You are viewing a plain text version of this content. The canonical link for it is here.
Posted to common-issues@hadoop.apache.org by "Ahmar Suhail (Jira)" <ji...@apache.org> on 2022/06/15 14:41:00 UTC

[jira] [Comment Edited] (HADOOP-18291) SingleFilePerBlockCache does not have a limit

    [ https://issues.apache.org/jira/browse/HADOOP-18291?page=com.atlassian.jira.plugin.system.issuetabpanels:comment-tabpanel&focusedCommentId=17554632#comment-17554632 ] 
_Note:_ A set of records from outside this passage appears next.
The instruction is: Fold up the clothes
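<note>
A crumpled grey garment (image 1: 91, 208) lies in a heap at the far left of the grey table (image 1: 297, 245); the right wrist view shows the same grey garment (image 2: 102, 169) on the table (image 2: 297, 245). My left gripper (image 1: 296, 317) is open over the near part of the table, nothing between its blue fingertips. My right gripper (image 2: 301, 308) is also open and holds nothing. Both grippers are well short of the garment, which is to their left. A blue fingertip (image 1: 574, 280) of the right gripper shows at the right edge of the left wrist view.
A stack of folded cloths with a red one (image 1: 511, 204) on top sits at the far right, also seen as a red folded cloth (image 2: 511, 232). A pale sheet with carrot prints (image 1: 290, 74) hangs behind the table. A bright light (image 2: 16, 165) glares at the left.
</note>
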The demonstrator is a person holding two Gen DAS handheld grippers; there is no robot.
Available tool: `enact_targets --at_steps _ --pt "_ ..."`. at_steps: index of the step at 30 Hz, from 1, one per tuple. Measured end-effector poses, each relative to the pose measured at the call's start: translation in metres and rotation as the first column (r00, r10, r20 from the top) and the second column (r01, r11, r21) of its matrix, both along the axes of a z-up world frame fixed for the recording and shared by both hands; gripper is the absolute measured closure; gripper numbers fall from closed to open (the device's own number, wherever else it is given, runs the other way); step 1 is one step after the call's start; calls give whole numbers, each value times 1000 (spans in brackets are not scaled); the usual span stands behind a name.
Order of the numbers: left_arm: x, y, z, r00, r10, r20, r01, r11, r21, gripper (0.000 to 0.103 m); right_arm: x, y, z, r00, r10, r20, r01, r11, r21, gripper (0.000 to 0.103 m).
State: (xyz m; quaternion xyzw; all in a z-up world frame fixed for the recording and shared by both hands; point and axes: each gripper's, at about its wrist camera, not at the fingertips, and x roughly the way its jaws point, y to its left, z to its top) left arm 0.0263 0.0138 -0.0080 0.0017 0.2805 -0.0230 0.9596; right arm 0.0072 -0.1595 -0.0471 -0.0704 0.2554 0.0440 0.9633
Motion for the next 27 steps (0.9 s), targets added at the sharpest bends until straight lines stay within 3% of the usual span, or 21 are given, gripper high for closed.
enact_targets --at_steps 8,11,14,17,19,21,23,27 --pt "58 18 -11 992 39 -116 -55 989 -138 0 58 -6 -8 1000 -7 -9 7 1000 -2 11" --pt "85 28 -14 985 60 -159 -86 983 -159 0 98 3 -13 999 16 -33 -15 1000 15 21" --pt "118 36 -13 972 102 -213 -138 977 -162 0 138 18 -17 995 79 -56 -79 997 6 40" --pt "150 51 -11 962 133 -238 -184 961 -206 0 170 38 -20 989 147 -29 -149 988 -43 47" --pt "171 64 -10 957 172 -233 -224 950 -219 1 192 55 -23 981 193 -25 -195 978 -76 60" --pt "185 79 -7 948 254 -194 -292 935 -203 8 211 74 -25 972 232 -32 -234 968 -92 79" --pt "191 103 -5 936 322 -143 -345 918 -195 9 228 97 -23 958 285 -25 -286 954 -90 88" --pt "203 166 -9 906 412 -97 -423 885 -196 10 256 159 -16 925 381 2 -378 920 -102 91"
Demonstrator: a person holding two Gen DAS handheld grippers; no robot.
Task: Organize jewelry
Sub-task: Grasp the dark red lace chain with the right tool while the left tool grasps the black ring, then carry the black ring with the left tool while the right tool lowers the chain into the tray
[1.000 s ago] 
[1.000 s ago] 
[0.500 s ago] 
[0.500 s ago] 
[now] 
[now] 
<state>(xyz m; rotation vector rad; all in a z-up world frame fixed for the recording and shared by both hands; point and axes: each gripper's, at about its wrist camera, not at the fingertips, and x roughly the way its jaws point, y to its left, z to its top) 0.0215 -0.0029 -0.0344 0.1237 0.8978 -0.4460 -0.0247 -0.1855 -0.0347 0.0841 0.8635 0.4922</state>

Ahmar Suhail edited comment on HADOOP-18291 at 6/15/22 2:40 PM:
----------------------------------------------------------------

[~stevel@apache.org] I noticed that files don't ever get deleted from the disk cache, though the access pattern mentioned above is probably not very common..is this something that we need to worry about now and fix? if yes, what's a reasonable initial limit for the cache?

 

Edit: All files are deleted on close() but not otherwise, wondering if this can be a problem for longer running processes 

 


was (Author: JIRAUSER283484):
[~stevel@apache.org] I noticed that files don't ever get deleted from the disk cache, though the access pattern mentioned above is probably not very common..is this something that we need to worry about now and fix? if yes, what's a reasonable initial limit for the cache?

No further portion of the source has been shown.